● **YOUR OBJECTIVE**:
Nothing but an exact copy of the data should be output.

● **EXERCISE DATA**:
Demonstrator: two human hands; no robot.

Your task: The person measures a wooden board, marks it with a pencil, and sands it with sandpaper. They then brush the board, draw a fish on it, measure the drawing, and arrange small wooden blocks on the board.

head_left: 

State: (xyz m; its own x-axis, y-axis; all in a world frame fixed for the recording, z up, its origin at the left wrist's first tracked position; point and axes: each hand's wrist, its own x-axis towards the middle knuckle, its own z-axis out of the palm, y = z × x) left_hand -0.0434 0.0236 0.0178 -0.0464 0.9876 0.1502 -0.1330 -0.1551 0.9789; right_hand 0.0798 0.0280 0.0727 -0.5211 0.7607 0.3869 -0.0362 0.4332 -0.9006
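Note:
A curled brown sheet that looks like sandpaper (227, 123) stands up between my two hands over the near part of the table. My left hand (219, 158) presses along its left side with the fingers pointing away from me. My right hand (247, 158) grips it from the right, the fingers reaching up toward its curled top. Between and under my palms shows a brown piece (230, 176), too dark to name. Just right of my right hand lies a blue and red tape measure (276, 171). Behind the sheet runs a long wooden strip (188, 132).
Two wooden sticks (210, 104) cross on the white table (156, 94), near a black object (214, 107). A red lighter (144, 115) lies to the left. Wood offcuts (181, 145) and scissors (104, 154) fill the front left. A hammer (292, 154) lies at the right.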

● **RESPONSE BOX**:
Demonstrator: two human hands; no robot.

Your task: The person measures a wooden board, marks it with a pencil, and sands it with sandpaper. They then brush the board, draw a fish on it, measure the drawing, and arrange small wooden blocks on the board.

head_left: 

State: (xyz m; its own x-axis, y-axis; all in a world frame fixed for the recording, z up, its origin at the left wrist's first tracked position; point and axes: each hand's wrist, its own x-axis towards the middle knuckle, its own z-axis out of the palm, y = z × x) left_hand -0.0434 0.0236 0.0178 -0.0464 0.9876 0.1502 -0.1330 -0.1551 0.9789; right_hand 0.0798 0.0280 0.0727 -0.5211 0.7607 0.3869 -0.0362 0.4332 -0.9006
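Note:
A curled brown sheet that looks like sandpaper (227, 123) stands up between my two hands over the near part of the table. My left hand (219, 158) presses along its left side with the fingers pointing away from me. My right hand (247, 158) grips it from the right, the fingers reaching up toward its curled top. Between and under my palms shows a brown piece (230, 176), too dark to name. Just right of my right hand lies a blue and red tape measure (276, 171). Behind the sheet runs a long wooden strip (188, 132).
Two wooden sticks (210, 104) cross on the white table (156, 94), near a black object (214, 107). A red lighter (144, 115) lies to the left. Wood offcuts (181, 145) and scissors (104, 154) fill the front left. A hammer (292, 154) lies at the right.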

The response to the exercise has been completed.